> **Your instructions**: Find and return every line of the data that contains the word "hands".

> **Extracted material**:
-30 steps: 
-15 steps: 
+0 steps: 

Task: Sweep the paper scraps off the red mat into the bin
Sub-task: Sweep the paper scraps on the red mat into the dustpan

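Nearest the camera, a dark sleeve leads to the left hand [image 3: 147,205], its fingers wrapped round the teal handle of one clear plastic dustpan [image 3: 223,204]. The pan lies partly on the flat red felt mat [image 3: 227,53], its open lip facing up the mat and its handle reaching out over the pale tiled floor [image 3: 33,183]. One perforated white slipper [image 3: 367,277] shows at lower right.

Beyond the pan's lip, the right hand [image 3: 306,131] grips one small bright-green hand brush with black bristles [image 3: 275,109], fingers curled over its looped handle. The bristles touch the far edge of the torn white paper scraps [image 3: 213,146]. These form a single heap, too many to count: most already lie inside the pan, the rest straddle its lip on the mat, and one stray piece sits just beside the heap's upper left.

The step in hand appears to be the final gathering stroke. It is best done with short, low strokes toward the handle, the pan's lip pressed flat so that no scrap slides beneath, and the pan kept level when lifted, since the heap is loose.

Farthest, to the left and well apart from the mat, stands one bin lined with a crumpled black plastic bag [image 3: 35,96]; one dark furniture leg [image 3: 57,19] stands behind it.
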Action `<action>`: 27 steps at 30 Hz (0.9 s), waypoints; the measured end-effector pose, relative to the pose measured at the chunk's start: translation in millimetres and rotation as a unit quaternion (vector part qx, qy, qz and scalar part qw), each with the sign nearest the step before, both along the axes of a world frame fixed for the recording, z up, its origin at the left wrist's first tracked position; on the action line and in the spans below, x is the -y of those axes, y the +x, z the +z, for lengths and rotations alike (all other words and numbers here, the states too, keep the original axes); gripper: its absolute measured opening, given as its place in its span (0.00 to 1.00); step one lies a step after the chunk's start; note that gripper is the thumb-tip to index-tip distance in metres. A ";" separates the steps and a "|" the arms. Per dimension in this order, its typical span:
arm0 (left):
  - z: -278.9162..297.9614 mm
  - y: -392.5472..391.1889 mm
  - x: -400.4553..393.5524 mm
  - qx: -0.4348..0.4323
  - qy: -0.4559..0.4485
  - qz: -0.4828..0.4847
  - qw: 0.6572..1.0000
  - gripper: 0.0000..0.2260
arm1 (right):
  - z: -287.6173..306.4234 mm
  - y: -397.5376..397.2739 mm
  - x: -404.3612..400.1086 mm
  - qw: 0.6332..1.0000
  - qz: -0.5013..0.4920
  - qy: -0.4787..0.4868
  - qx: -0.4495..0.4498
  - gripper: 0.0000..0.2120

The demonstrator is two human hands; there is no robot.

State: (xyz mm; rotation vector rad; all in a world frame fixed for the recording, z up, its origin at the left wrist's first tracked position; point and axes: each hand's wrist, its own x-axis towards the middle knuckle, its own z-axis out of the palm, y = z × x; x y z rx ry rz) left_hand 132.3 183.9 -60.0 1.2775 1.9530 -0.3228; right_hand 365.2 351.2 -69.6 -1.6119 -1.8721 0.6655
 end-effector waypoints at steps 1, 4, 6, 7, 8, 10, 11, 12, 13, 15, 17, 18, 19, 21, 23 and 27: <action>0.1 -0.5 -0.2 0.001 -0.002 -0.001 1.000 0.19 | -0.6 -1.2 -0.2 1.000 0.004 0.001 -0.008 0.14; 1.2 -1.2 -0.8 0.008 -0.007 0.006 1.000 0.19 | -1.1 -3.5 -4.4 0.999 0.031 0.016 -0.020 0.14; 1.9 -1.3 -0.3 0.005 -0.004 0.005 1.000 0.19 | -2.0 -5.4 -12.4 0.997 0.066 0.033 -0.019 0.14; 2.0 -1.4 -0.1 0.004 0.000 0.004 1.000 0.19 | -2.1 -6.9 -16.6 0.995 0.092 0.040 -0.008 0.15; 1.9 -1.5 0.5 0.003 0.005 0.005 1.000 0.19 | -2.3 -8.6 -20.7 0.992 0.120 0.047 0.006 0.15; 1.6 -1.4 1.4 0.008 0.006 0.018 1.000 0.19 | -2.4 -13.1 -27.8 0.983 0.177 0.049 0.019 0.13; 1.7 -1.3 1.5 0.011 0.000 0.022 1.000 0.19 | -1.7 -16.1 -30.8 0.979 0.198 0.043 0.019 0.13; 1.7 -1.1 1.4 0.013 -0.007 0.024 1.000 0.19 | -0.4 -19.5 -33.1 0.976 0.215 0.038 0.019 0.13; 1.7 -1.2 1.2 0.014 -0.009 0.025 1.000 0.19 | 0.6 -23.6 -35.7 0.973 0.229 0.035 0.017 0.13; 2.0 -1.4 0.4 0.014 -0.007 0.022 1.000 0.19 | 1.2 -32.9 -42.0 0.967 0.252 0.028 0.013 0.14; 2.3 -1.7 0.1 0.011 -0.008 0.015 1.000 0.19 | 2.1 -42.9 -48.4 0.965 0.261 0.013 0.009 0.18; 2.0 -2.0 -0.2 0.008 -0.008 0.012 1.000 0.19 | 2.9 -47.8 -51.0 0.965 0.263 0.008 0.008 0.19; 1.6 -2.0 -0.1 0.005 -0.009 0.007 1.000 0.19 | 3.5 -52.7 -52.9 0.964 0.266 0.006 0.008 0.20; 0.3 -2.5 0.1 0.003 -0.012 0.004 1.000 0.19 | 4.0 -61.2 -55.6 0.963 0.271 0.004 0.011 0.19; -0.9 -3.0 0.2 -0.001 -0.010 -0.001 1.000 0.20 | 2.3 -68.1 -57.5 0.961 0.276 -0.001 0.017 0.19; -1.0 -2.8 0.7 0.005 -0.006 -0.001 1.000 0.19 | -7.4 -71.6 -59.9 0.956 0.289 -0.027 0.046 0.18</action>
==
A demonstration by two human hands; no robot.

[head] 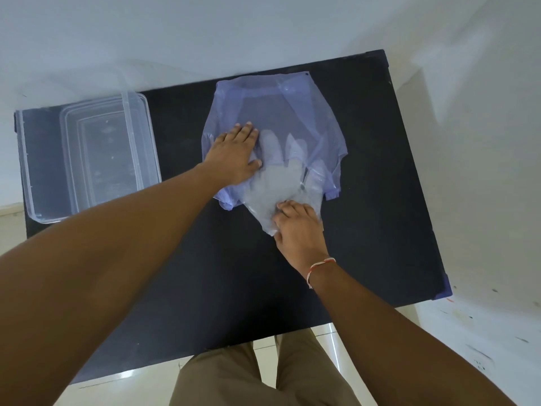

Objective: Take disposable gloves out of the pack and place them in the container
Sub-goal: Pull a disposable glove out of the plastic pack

> **Task response**:
The demonstrator is two human hands; there is no robot.
A demonstration by two human hands; no robot.

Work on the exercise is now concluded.